**Your task:** Output the listing word for word, minus pictures.

**Data block:**
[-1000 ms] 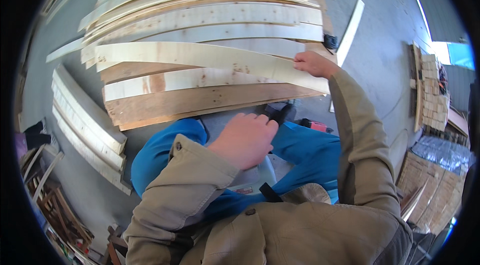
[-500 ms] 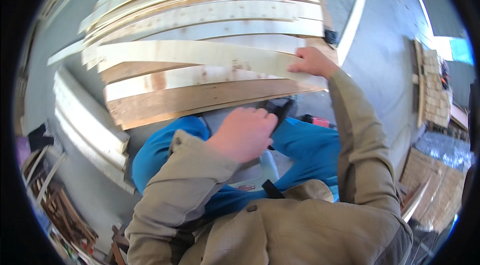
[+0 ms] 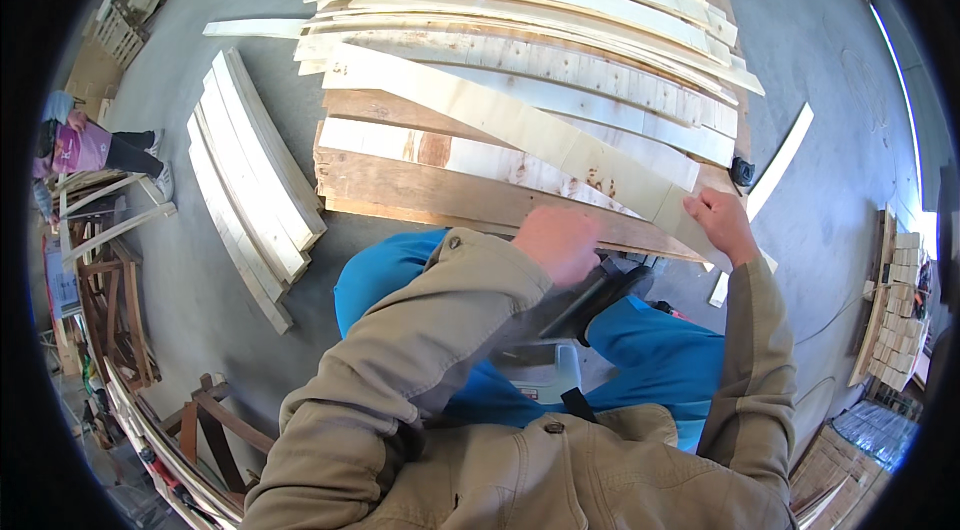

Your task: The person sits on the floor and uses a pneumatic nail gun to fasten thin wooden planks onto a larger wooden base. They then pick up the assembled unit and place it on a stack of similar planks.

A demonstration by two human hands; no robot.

**Response area:**
[-1000 ms] 
[-500 ms] 
[+0 ms] 

Your task: The person sits on the floor and uses a pneumatic nail gun to fasten thin wooden planks onto a larger wooden base. They then pick up the assembled unit and place it on a stack of similar planks.

A demonstration by two human hands; no robot.

At this stage, the exercise is finished.